Стражи в башенке, прислонив свои копья к стене, тоже смотрели на представление.
– Арлетта?
– Да?
– Что ты хотела мне сказать там, во дворце?
Арлетта, набрав полные легкие воздуха, оглянулась, чтобы удостовериться, что поблизости нет знакомых лиц. Все были заняты приплясыванием вокруг медведей, за исключением, разве что, парочки пилигримов, которые проталкивались локтями сквозь толпу, направляясь к дальнему краю площадки.
– Клеменсия, тут дело очень серьезное, – начала графиня, но замолчала, видя, что подруга ее не слушает. Та не отрывала глаз от двоих паломников.
Проследив за ее взором, Арлетта похолодела.
Даже со спины она без труда узнала их, несмотря на серые покаянные балахоны.

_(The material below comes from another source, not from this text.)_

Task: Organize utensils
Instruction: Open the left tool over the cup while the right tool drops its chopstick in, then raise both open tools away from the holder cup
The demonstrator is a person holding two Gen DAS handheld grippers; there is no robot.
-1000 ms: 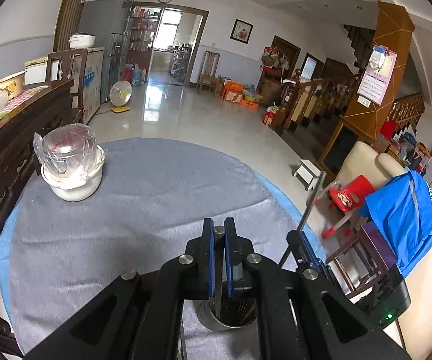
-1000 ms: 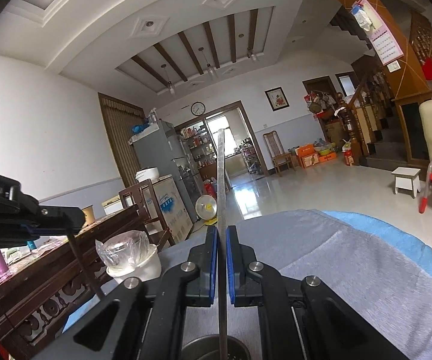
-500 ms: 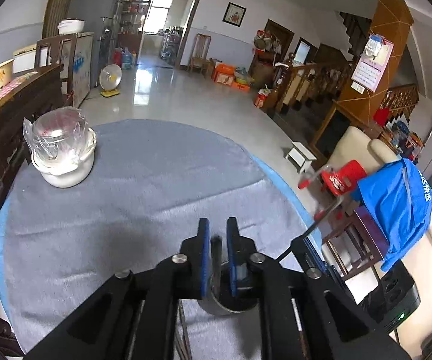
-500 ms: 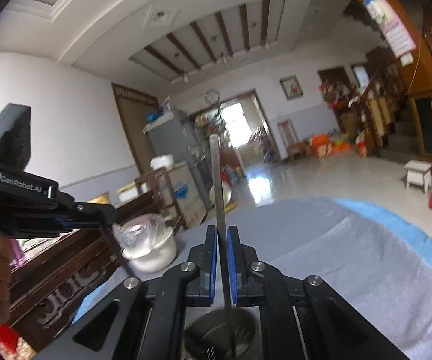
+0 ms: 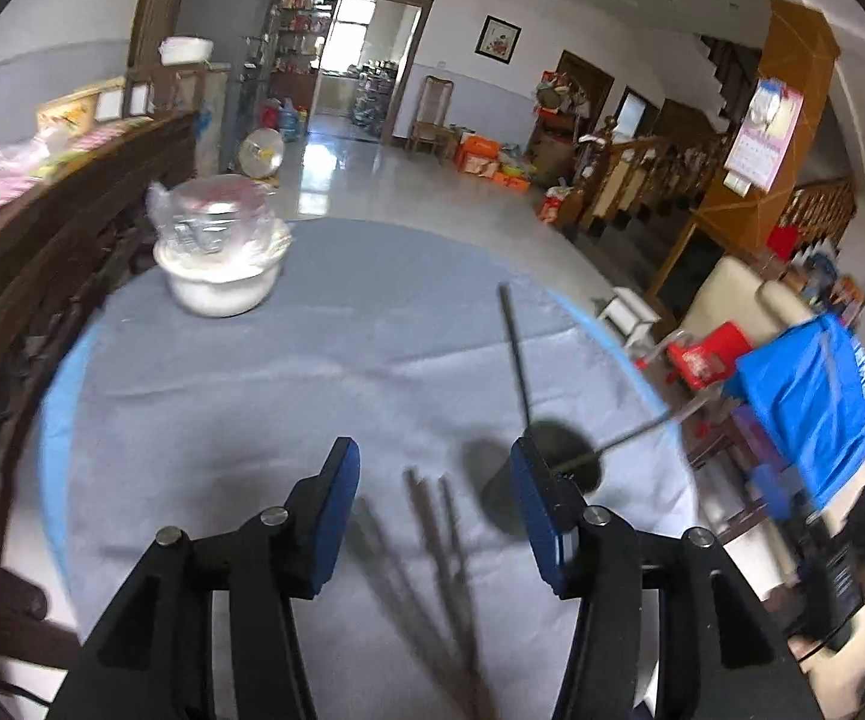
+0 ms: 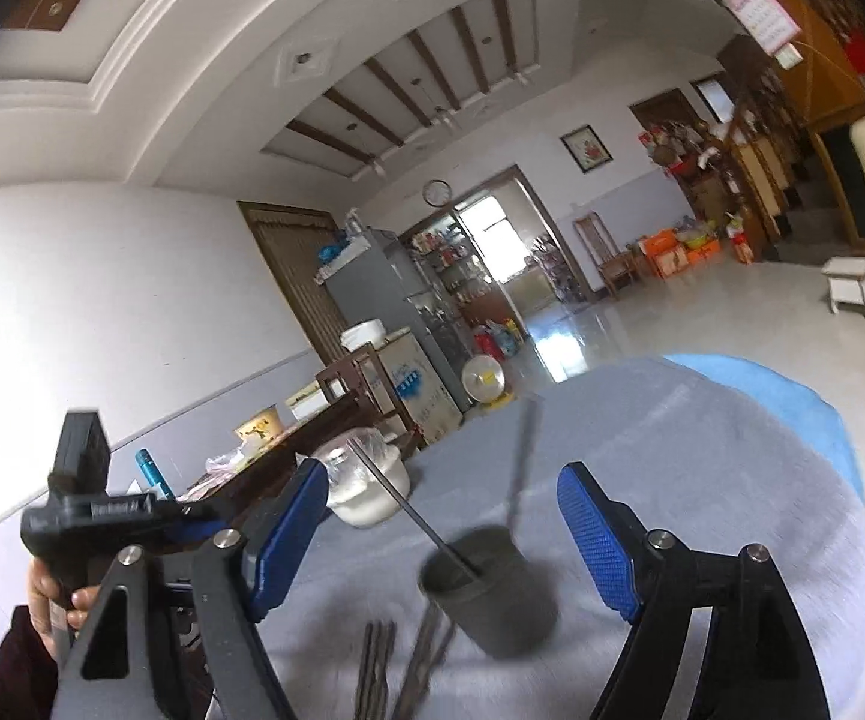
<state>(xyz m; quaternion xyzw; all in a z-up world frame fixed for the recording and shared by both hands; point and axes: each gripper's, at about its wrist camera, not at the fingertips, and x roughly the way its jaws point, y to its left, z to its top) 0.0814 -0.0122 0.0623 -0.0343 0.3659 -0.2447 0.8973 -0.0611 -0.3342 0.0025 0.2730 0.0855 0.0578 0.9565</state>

Это были граф Этьен и леди Петронилла. Держа своего спутника за руку, она подвела его к парапету. Как и Арлетта с Клеменсией, они не удержались и заглянули вниз. Глубина ущелья заставила содрогнуться и их. Петронилла отпустила руку графа, и они уселись на край парапета отдохнуть.
Арлетта вздохнула. Придется немного повременить – она не могла исповедоваться подруге в то время, когда ее муж сидел на отдалении какой-то сотни ярдов от них. Она совсем было настроилась рассказать все Клеменсии, но присутствие мужа выбило ее из колеи. Ей было очень любопытно, почему он здесь, на этой скоморошьей забаве, а не на приеме у аббата.

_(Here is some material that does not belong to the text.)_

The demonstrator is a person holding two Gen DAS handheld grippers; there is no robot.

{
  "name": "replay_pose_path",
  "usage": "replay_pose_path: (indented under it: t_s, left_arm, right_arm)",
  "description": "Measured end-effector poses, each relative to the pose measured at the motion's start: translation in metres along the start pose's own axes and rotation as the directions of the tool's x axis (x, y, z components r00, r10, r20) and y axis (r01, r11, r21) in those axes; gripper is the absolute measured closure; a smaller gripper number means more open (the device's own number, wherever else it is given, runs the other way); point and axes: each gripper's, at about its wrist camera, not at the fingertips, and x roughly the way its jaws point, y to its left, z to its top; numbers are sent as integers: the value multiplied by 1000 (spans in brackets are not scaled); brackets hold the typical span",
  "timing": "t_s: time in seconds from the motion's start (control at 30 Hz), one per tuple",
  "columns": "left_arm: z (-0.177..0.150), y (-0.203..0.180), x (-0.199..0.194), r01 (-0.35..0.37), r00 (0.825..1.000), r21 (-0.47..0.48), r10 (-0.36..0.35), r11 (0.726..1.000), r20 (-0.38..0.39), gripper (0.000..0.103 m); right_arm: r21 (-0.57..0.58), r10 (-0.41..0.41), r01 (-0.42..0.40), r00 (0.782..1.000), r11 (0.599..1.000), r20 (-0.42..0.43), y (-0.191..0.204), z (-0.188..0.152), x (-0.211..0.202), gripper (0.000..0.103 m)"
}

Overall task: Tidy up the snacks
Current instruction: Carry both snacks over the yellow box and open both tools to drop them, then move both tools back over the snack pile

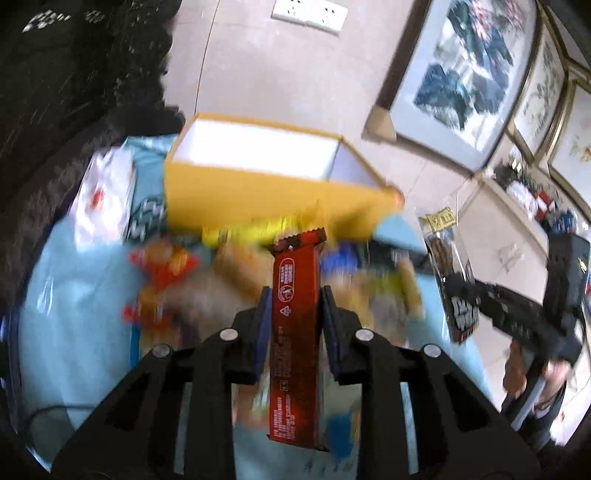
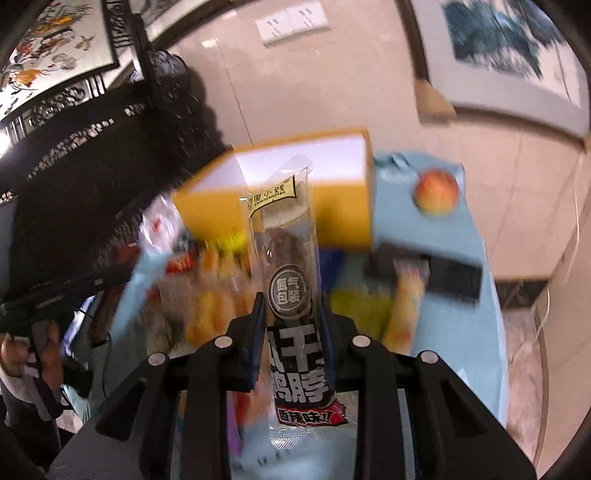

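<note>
Red snack bar [image 1: 295,332] pinched between the fingers [image 1: 263,317] of the left gripper [image 1: 295,306], held lengthwise along them above the worktop [image 1: 74,332], crimped end toward the yellow box [image 1: 273,192]. Small white print on the wrapper, too fine to read. Near end of the bar hanging low between the gripper's black arms.

Clear-and-black duck-neck packet [image 2: 291,288] clamped the same way in the right gripper [image 2: 291,314], fingers [image 2: 258,317] pressing its sides, transparent top end pointing at the yellow box [image 2: 280,199] and overlapping it in the right wrist view. Dark contents visible through the clear part; bold white characters lower down, red band near the close end.

Yellow box open-topped, pale inside, standing at the far side of the blue-covered worktop [image 2: 476,295]; floor of the box washed out by glare, contents impossible to tell. Loose snacks [image 1: 177,280] heaped in front of it, heavily blurred: orange, yellow and blue wrappers, none identifiable. Same heap [image 2: 218,306] smeared in the right wrist view too.

Right gripper [image 1: 458,284] also seen from the left wrist view at the right edge, carrying its packet [image 1: 450,273], partly cut off. White plastic bag [image 1: 103,199] left of the box. Round peach-coloured fruit [image 2: 436,192] on the cloth right of the box, a dark flat object [image 2: 443,273] nearer, blurred. Framed pictures [image 1: 465,74] and a wall socket [image 1: 310,13] behind.
</note>
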Motion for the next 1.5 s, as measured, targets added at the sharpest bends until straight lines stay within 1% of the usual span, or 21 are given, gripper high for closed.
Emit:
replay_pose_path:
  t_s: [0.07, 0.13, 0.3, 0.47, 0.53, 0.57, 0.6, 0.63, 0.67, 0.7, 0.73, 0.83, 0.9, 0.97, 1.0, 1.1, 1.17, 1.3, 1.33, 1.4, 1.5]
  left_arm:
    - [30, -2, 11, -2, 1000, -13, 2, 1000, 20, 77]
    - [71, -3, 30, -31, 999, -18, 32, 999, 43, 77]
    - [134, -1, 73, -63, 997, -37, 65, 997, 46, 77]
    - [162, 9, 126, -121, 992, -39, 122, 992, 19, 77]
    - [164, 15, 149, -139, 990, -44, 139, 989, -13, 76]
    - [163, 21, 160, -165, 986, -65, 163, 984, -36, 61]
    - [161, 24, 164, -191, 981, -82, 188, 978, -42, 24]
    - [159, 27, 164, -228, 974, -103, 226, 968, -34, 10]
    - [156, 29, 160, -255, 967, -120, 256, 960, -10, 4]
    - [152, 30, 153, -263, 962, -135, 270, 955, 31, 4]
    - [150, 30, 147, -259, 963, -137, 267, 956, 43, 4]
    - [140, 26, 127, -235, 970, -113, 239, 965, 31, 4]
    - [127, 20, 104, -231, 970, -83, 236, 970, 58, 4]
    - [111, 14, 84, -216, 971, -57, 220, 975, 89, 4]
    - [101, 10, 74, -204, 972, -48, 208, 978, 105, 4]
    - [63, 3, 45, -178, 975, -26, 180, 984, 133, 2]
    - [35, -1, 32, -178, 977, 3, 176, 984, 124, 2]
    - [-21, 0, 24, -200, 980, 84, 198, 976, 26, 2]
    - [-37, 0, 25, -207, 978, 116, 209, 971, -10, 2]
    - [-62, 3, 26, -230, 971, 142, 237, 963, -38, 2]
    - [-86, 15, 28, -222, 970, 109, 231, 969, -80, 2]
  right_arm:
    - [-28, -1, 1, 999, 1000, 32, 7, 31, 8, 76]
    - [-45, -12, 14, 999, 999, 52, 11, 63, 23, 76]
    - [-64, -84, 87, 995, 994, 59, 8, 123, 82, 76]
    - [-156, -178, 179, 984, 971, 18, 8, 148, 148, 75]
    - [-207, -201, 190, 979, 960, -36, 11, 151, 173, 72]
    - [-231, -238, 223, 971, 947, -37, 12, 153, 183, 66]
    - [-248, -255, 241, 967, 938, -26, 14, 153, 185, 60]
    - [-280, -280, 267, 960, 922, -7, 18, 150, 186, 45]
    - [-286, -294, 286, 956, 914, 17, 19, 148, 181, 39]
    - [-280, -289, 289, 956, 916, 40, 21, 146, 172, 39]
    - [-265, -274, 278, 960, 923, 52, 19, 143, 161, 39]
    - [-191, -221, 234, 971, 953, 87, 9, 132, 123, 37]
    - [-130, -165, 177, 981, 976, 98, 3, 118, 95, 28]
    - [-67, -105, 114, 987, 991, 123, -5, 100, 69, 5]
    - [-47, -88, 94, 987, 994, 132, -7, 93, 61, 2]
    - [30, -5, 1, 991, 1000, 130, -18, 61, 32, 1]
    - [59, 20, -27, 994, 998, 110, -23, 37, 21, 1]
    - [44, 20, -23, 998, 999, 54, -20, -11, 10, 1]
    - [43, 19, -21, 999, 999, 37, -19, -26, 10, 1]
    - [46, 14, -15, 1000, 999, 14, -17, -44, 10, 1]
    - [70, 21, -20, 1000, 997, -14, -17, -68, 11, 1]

Следуя за медведями, пританцовывающая толпа переместилась к краю площадки и остановилась у самого обрыва, заслонив Этьена и Петрониллу. Кто-то заулюлюкал, и хоровод двинулся в обратном направлении.
Как только толпа отхлынула, девушки снова увидели графа и его спутницу.
В следующее мгновение произошло такое, во что ни Арлетта, ни Клеменсия ни за что бы не поверили, если бы не увидели это собственными глазами.
Леди Петронилла, метнув быстрый взгляд на веселящуюся толпу, резко повернулась к графу и изо всей силы толкнула его в грудь, так что тот, неуклюже взмахнув руками, перекувырнулся через барьер и низвергнулся в пропасть. Последний раз Арлетта видела своего супруга: вытянутыми вперед руками он судорожно пытался схватиться за что-нибудь, но находил только воздух. Его вопль был самым ужасным звуком, какой она когда-либо слышала за двадцать три года своей жизни.